Quadrupolar molecules, comprising of D-π-A-π-D or A-π-D-π-A motifs, are mostly studied for to their strong two-photon absorption cross section. These compounds show almost no solvatochromism in their electronic absorption spectra but fluorescence reveals that the emitting state is greatly affected by the solvent. This phenomenon has been ascribed to excited-state symmetry breaking, i.e. to the unbalanced distribution of the excitation over the molecule due to fluctuations of the solvent or of the geometry of the molecule [1]. Whereas time-resolved electronic spectroscopic techniques do not provide much insight into the dynamics of the symmetry breaking of these compounds, time-resolved infrared spectroscopy constitutes an excellent tool to study this phenomenom.
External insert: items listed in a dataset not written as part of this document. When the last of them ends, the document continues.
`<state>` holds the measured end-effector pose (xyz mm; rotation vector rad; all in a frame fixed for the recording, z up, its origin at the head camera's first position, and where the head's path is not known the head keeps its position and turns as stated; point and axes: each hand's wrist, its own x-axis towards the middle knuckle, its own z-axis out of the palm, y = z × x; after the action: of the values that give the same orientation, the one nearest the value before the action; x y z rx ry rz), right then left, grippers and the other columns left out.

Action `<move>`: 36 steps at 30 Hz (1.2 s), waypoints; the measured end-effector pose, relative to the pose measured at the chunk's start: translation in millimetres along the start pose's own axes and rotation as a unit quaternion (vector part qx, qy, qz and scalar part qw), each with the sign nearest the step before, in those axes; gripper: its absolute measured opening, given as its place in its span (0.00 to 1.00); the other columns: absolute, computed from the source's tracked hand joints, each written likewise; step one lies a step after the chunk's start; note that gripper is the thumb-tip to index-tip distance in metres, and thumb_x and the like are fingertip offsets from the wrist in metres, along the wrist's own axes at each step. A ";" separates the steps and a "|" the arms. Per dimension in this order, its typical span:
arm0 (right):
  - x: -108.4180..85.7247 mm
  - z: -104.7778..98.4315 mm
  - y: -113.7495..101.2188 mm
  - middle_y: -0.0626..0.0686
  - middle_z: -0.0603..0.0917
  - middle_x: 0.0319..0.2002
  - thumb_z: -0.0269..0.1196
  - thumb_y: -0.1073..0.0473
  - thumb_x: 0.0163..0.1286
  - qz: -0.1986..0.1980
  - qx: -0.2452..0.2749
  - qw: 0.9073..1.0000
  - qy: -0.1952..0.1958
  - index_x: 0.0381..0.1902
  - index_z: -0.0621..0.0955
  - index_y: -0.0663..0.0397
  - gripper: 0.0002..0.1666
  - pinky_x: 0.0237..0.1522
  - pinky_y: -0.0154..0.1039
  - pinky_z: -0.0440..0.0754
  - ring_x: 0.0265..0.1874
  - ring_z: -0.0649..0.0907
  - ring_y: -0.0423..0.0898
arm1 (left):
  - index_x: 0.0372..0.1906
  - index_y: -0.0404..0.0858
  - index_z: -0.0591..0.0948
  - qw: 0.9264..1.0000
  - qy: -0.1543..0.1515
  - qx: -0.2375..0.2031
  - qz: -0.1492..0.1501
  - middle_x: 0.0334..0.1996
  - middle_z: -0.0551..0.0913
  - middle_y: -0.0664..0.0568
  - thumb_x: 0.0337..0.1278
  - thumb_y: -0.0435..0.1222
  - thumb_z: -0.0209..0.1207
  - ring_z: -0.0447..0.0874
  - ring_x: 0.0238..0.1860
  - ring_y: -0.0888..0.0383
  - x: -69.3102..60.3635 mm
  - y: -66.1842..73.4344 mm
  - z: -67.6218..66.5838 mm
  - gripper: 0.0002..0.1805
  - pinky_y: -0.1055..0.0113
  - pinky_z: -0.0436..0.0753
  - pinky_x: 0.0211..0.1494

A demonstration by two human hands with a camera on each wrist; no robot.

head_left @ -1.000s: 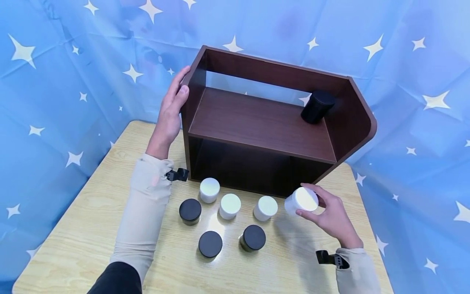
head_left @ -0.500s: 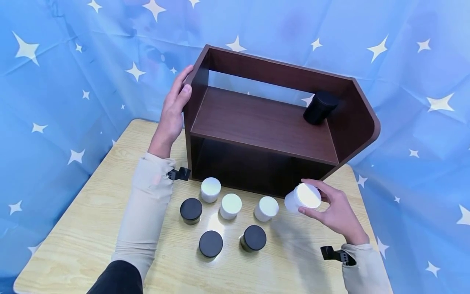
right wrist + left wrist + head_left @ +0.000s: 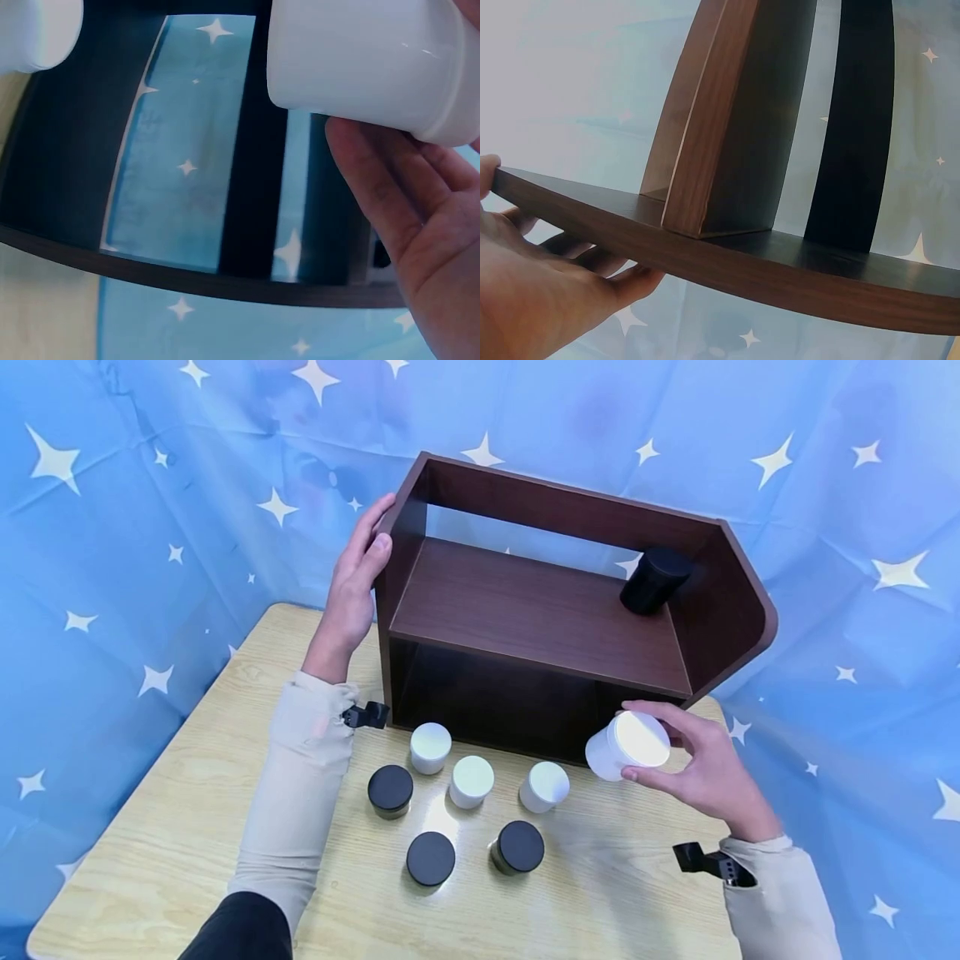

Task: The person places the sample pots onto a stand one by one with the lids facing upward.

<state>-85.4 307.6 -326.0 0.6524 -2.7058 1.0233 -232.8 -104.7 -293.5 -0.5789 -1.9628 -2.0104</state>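
My right hand pinches a white lidded jar between thumb and fingers, tilted and raised in front of the lower right of a dark brown shelf. Close up in the right wrist view, the white jar lies between the right hand's fingers and a thumb mostly out of frame. My left hand grips the shelf's left side panel, the thumb at its front edge. In the left wrist view, that hand's fingers bend against the outside of the panel.
A black jar stands on the upper board, at the right. On the wooden table before the shelf are three white jars and three black-lidded jars. A blue star-patterned cloth hangs behind.
My right hand has lifted the white jar slightly and moved it to the right, while its forearm swung right. The left hand stays on the shelf panel.
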 end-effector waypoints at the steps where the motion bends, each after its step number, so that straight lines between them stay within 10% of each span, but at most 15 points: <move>1: 2.7 -2.8 -1.8 0.27 0.80 0.53 0.82 0.70 0.41 -0.006 -0.002 1.000 -0.002 0.63 0.79 0.52 0.47 0.45 0.19 0.78 0.43 0.80 0.28 | 0.78 0.52 0.61 1.000 0.000 0.000 0.001 0.75 0.64 0.52 0.74 0.44 0.41 0.62 0.71 0.55 0.2 0.0 -0.1 0.30 0.54 0.60 0.75; 21: 63.1 -31.9 -34.3 0.30 0.81 0.53 0.78 0.75 0.46 -0.033 0.016 0.999 0.018 0.63 0.79 0.55 0.43 0.36 0.23 0.83 0.40 0.84 0.30 | 0.78 0.50 0.61 1.000 0.004 0.018 0.004 0.74 0.64 0.52 0.74 0.44 0.42 0.64 0.70 0.55 2.5 -4.4 0.6 0.30 0.55 0.62 0.74; 29: 94.1 -38.6 -45.8 0.46 0.84 0.52 0.77 0.58 0.56 0.058 -0.035 0.996 0.061 0.61 0.81 0.47 0.33 0.37 0.21 0.79 0.38 0.84 0.35 | 0.78 0.50 0.61 1.000 0.007 0.027 0.009 0.75 0.64 0.51 0.74 0.44 0.41 0.64 0.71 0.55 2.5 -5.6 0.1 0.30 0.55 0.62 0.74; 36: 120.6 -33.7 -56.2 0.61 0.83 0.58 0.71 0.34 0.57 0.180 -0.114 0.974 0.079 0.63 0.78 0.52 0.42 0.43 0.49 0.74 0.54 0.76 0.58 | 0.78 0.51 0.61 0.999 0.007 0.035 0.010 0.75 0.63 0.53 0.74 0.45 0.42 0.63 0.71 0.56 2.0 -3.5 1.7 0.30 0.54 0.61 0.75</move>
<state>-166.5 251.7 -230.4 0.0362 -2.7952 0.7710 -236.0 -102.7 -295.7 -0.5659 -2.0022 -1.9195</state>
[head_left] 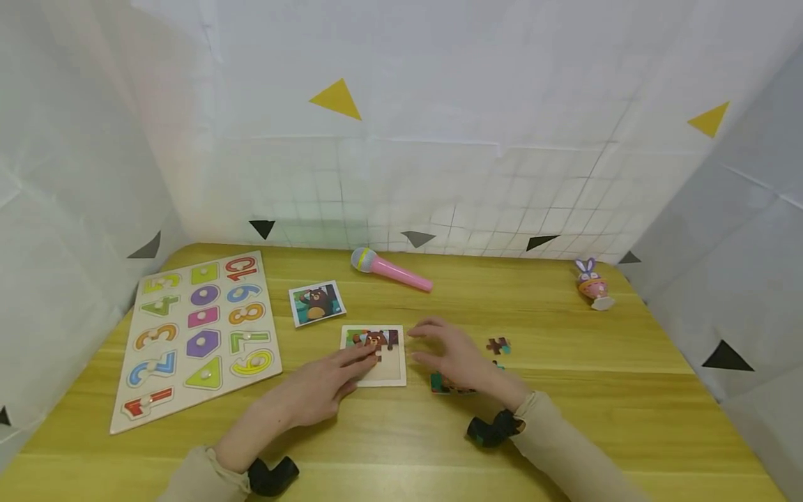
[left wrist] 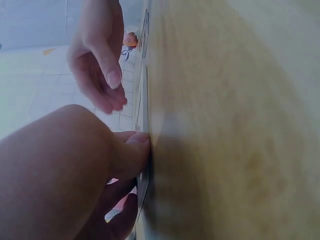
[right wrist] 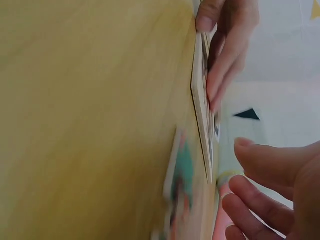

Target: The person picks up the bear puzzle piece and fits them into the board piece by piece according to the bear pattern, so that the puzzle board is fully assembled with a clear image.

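A square puzzle tray (head_left: 394,375) with a pale wooden rim lies on the table, its upper part filled with pieces of a bear picture and bare wood showing below. My left hand (head_left: 323,387) rests on its left side, fingers stretched over the bear pieces and thumb (left wrist: 139,150) at the tray's edge. Just right of the tray, my right hand (head_left: 448,352) hovers with parted, loosely bent fingers and nothing between them. Under and beside it lie loose puzzle pieces (head_left: 441,383), partly hidden by the hand and wrist. One brown and teal piece (head_left: 498,346) lies apart.
A bear picture card (head_left: 317,304) lies behind the tray. The pink toy microphone (head_left: 398,270) is farther back. At left lies a large number-and-shape board (head_left: 178,362); a small bunny figure (head_left: 592,284) is at far right. White sheets (head_left: 439,174) enclose the table.
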Demonstrator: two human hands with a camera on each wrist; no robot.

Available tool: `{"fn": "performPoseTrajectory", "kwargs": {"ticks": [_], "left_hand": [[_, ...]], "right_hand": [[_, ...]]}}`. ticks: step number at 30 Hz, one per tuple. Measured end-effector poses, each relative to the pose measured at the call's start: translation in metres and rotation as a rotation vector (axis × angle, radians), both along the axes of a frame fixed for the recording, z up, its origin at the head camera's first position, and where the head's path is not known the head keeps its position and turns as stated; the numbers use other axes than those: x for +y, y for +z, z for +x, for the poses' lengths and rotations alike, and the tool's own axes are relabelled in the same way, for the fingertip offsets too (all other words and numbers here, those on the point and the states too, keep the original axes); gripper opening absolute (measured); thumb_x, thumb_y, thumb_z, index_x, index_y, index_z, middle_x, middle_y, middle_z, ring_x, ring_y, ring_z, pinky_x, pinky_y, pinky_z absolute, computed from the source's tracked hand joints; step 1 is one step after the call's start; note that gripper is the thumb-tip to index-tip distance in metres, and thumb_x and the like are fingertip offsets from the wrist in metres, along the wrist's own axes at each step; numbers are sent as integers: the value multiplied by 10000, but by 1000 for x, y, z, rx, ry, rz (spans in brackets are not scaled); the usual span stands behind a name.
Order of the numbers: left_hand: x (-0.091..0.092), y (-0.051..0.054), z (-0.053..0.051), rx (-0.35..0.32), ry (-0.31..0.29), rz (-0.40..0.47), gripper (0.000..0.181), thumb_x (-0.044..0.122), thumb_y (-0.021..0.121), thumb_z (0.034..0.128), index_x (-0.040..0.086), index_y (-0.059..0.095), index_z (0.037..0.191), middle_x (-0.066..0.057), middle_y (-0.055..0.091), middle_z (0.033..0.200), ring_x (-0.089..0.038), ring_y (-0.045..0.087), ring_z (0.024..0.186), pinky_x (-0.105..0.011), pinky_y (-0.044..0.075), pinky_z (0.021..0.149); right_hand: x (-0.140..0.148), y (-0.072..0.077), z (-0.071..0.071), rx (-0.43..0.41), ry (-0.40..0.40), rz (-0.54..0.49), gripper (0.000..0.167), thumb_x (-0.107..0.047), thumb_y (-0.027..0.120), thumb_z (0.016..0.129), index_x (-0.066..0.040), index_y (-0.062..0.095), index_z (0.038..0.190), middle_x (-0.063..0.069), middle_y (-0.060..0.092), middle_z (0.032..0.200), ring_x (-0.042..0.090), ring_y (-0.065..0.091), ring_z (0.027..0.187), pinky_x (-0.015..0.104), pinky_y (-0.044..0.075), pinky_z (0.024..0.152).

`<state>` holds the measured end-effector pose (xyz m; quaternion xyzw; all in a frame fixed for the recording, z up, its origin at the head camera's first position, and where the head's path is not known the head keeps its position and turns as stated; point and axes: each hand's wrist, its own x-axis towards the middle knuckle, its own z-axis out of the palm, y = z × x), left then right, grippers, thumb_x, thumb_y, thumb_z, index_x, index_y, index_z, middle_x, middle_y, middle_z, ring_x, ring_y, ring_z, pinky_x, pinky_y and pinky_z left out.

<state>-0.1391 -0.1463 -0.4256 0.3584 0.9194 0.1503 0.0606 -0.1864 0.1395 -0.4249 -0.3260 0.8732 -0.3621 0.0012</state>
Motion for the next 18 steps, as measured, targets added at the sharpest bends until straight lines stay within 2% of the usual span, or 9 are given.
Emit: {"fn": "performPoseTrajectory", "kwargs": {"ticks": [5,8,14,18], "left_hand": [[0,0,0,-12,-5,4,492,164,485,1052,175,419,1539,-6,313,1631,-247,374,1458,-466,400,1136],[1,0,-1,-25,0,-4,494,174,472,1057,187,406,1547,14,298,1638,-228,347,1473,-454,384,1151],[1,-1,-1,-31,4,-2,495,174,472,1059,186,401,1549,9,300,1637,-235,342,1476,-458,378,1154],[1,0,-1,-23,-6,6,499,159,483,1054,171,404,1547,-15,310,1633,-253,353,1470,-470,388,1144]], "right_hand": [[28,-2,2,29,-76,-41,355,-168,748,909,-57,689,1241,35,640,1253,248,633,1125,495,535,942],[44,-3,3,56,-96,-45,354,-158,758,898,-49,695,1229,37,651,1242,257,644,1101,502,539,922],[73,-3,5,75,-141,-43,347,-149,747,905,-30,692,1227,69,656,1211,283,648,1072,385,563,763],[90,-3,6,75,-193,-13,351,-153,744,908,-25,687,1231,88,651,1225,292,651,1055,441,562,826]]}}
We are currently studying different quadrupolar compounds consisting of alkoxybenzenes as weakly donating groups and either benzothiadiazoles or anthracene moieties as central acceptors [2]. The D and A moieties are linked together with a carbon triple bond, which serves as an excellent IR active probe. We will discuss whether the solvation is the dominant factor determining the extent of symmetry breaking or whether conformational changes alone can induce symmetry breaking in these compounds.

[1] Bogdan Dereka, Arnulf Rosspeintner, Zhiquan Li, Robert Liska, and Eric Vauthey, J. Am. Chem.
Soc., 2016, 138, 4643-4649.
[2] Federica Ricci, Fausto Elisei, Paolo Foggi, Assunta Marrocchi, Anna Spalletti, and Benedetta Carlotti, J. Phys. Chem. C, 2016, 120, 23726-23739.